Task requirements:
Reproduce the listing below exactly, except for its pictures.

Supplied data:
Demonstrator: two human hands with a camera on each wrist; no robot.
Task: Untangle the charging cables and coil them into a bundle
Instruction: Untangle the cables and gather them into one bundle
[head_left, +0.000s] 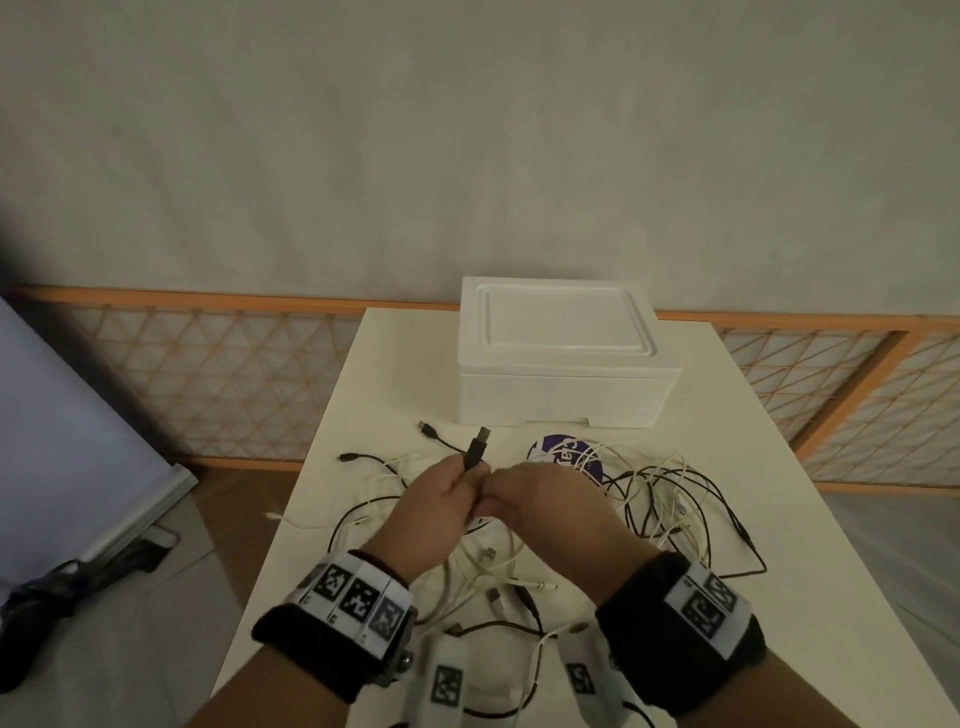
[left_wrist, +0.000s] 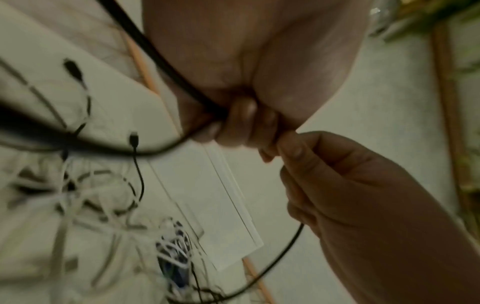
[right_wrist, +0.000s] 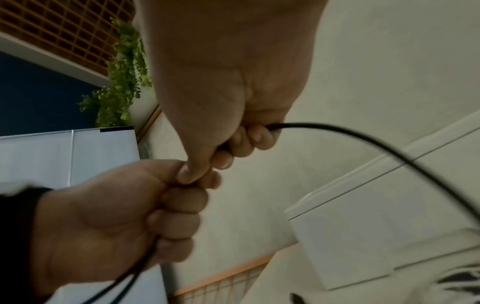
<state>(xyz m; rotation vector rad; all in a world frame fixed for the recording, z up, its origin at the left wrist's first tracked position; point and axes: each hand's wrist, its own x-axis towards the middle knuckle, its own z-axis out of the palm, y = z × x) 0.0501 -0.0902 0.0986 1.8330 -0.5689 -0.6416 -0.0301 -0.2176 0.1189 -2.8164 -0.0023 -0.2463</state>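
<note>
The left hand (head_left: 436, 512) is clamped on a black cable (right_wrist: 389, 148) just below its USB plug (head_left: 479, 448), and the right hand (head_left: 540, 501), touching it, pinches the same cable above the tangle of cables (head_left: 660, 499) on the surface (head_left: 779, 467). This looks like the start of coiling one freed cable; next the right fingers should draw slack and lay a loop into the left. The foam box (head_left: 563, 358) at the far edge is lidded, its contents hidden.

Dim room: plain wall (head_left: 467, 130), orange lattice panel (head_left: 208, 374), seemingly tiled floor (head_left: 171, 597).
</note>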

Response:
Demonstrator: two human hands with a camera on each wrist; no robot.
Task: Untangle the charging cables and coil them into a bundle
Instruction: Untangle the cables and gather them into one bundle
[head_left, +0.000s] 
[left_wrist, +0.000s] 
[right_wrist, +0.000s] 
<state>(xyz m; rotation vector rad; all in a world frame fixed for the recording, z up, its origin at the left wrist's first tracked position; point and axes: each hand's wrist, its own x-axis towards the middle knuckle, its own z-axis out of the palm, y = z × x) 0.0501 -0.0902 0.0986 1.8330 -0.5689 -0.6416 -0.0301 -0.2176 0.1189 -2.8164 -0.0023 -0.2463</state>
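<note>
The left hand (head_left: 436, 512) is clamped on a black cable (right_wrist: 389, 148) just below its USB plug (head_left: 479, 448), and the right hand (head_left: 540, 501), touching it, pinches the same cable above the tangle of cables (head_left: 660, 499) on the surface (head_left: 779, 467). This looks like the start of coiling one freed cable; next the right fingers should draw slack and lay a loop into the left. The foam box (head_left: 563, 358) at the far edge is lidded, its contents hidden.

Dim room: plain wall (head_left: 467, 130), orange lattice panel (head_left: 208, 374), seemingly tiled floor (head_left: 171, 597).
</note>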

That concludes the answer.